5 files changed, 160 insertions, 52 deletions

diff --git a/src/network/ssl/qsslsocket.cpp b/src/network/ssl/qsslsocket.cpp
index 805adc734f..1dfd87a0f8 100644
--- a/src/network/ssl/qsslsocket.cpp
+++ b/src/network/ssl/qsslsocket.cpp
@@ -1507,6 +1507,10 @@ QList<QSslCertificate> QSslSocket::defaultCaCertificates()
     returned by defaultCaCertificates(). You can replace that database
     with your own with setDefaultCaCertificates().
 
+    \note: On OS X, only certificates that are either trusted for all
+    purposes or trusted for the purpose of SSL in the keychain will be
+    returned.
+
     \sa caCertificates(), defaultCaCertificates(), setDefaultCaCertificates()
 */
 QList<QSslCertificate> QSslSocket::systemCaCertificates()
diff --git a/src/network/ssl/qsslsocket_mac.cpp b/src/network/ssl/qsslsocket_mac.cpp
index a8f7b7320e..2af0264116 100644
--- a/src/network/ssl/qsslsocket_mac.cpp
+++ b/src/network/ssl/qsslsocket_mac.cpp
@@ -213,29 +213,6 @@ void QSslSocketPrivate::resetDefaultEllipticCurves()
     Q_UNIMPLEMENTED();
 }
 
-
-QList<QSslCertificate> QSslSocketPrivate::systemCaCertificates()
-{
-    QList<QSslCertificate> systemCerts;
-#ifdef Q_OS_OSX
-    // SecTrustSettingsCopyCertificates is not defined on iOS.
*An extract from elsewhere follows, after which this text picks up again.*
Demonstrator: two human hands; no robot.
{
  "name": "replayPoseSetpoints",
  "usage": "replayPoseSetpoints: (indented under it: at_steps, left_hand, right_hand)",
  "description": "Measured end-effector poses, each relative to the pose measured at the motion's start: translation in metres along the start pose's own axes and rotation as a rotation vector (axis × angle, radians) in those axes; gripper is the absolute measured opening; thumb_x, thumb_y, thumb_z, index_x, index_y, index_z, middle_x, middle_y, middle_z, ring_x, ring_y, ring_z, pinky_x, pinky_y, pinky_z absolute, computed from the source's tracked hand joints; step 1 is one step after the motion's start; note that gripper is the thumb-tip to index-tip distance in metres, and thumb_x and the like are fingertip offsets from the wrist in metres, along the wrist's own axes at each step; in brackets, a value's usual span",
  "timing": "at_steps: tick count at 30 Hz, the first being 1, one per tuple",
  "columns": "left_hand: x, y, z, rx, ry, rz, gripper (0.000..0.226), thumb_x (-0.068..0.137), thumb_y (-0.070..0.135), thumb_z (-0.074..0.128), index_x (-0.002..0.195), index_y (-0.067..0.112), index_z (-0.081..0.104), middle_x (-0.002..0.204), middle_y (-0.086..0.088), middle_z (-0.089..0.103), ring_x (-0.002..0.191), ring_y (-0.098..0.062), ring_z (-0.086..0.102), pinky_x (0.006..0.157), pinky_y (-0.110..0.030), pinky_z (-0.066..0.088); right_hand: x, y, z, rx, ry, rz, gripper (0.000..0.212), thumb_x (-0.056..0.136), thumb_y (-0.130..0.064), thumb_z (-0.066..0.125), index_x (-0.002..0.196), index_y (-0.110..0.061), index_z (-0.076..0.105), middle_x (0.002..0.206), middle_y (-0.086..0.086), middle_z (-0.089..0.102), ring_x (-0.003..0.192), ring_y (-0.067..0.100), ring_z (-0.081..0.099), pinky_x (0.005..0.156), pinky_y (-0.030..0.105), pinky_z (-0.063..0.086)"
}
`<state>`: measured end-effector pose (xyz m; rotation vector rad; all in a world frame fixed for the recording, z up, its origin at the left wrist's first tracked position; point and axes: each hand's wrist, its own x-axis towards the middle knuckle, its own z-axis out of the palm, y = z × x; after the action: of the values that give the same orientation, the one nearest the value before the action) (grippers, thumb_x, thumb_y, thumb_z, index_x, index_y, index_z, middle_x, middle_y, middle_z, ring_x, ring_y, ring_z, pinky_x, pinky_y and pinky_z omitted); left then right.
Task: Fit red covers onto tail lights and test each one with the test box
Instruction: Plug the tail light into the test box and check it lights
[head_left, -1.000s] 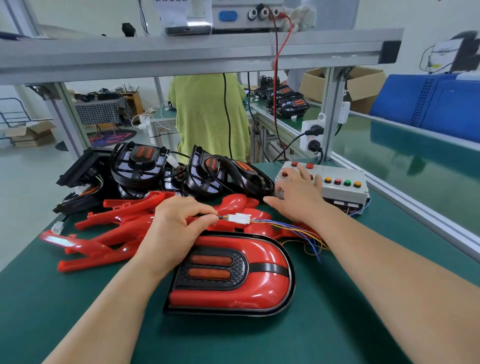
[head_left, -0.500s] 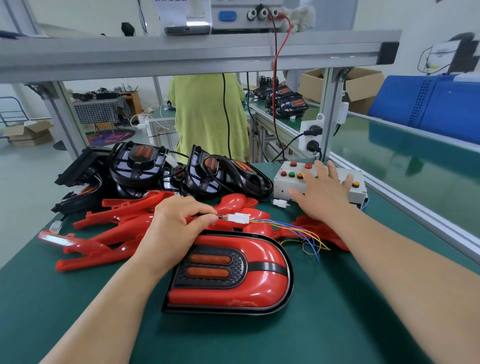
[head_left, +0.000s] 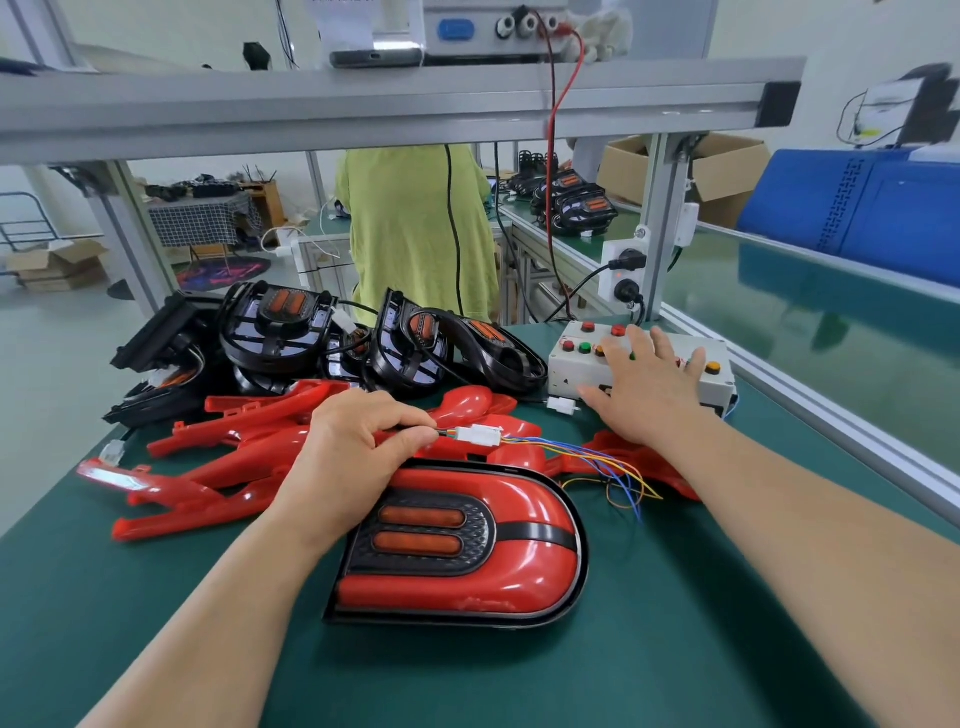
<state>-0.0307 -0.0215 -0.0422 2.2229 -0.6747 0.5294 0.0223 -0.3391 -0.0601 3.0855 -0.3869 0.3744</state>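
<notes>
Thumb and forefinger of the left hand (head_left: 358, 447) pinch the lead (head_left: 444, 432) just behind its white connector (head_left: 480, 434), while the right hand (head_left: 644, 395), fingers spread, lies on the test box (head_left: 571, 366) at far right. The tail light (head_left: 467, 556), red cover fitted, sits near centre on the green bench (head_left: 727, 597); loose red covers (head_left: 234, 462) and black tail lights (head_left: 280, 332) lie far left.

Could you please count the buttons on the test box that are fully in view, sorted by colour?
Red buttons: 3
Green buttons: 1
Orange buttons: 1
Total: 5
The right hand lies open over the test box and hides or half hides the other buttons, so they are left out.
</notes>
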Motion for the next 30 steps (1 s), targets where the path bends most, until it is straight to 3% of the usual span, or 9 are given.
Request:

-    QCFType<CFArrayRef> cfCerts;
-    OSStatus status = SecTrustSettingsCopyCertificates(kSecTrustSettingsDomainSystem, &cfCerts);
-    if (status == noErr) {
-        const CFIndex size = CFArrayGetCount(cfCerts);
-        for (CFIndex i = 0; i < size; ++i) {
-            SecCertificateRef cfCert = (SecCertificateRef)CFArrayGetValueAtIndex(cfCerts, i);
-            QCFType<CFDataRef> derData = SecCertificateCopyData(cfCert);
-            systemCerts << QSslCertificate(QByteArray::fromCFData(derData), QSsl::Der);
-        }
-    } else {
-       // no detailed error handling here
-       qCWarning(lcSsl) << "SecTrustSettingsCopyCertificates failed:" << status;
-    }
-#endif
-    return systemCerts;
-}
-
 QSslSocketBackendPrivate::QSslSocketBackendPrivate()
     : context(Q_NULLPTR)
 {
diff --git a/src/network/ssl/qsslsocket_mac_shared.cpp b/src/network/ssl/qsslsocket_mac_shared.cpp
new file mode 100644
index 0000000000..b9ffd51da8
--- /dev/null
+++ b/src/network/ssl/qsslsocket_mac_shared.cpp
@@ -0,0 +1,149 @@
+/****************************************************************************
+**
+** Copyright (C) 2015 The Qt Company Ltd.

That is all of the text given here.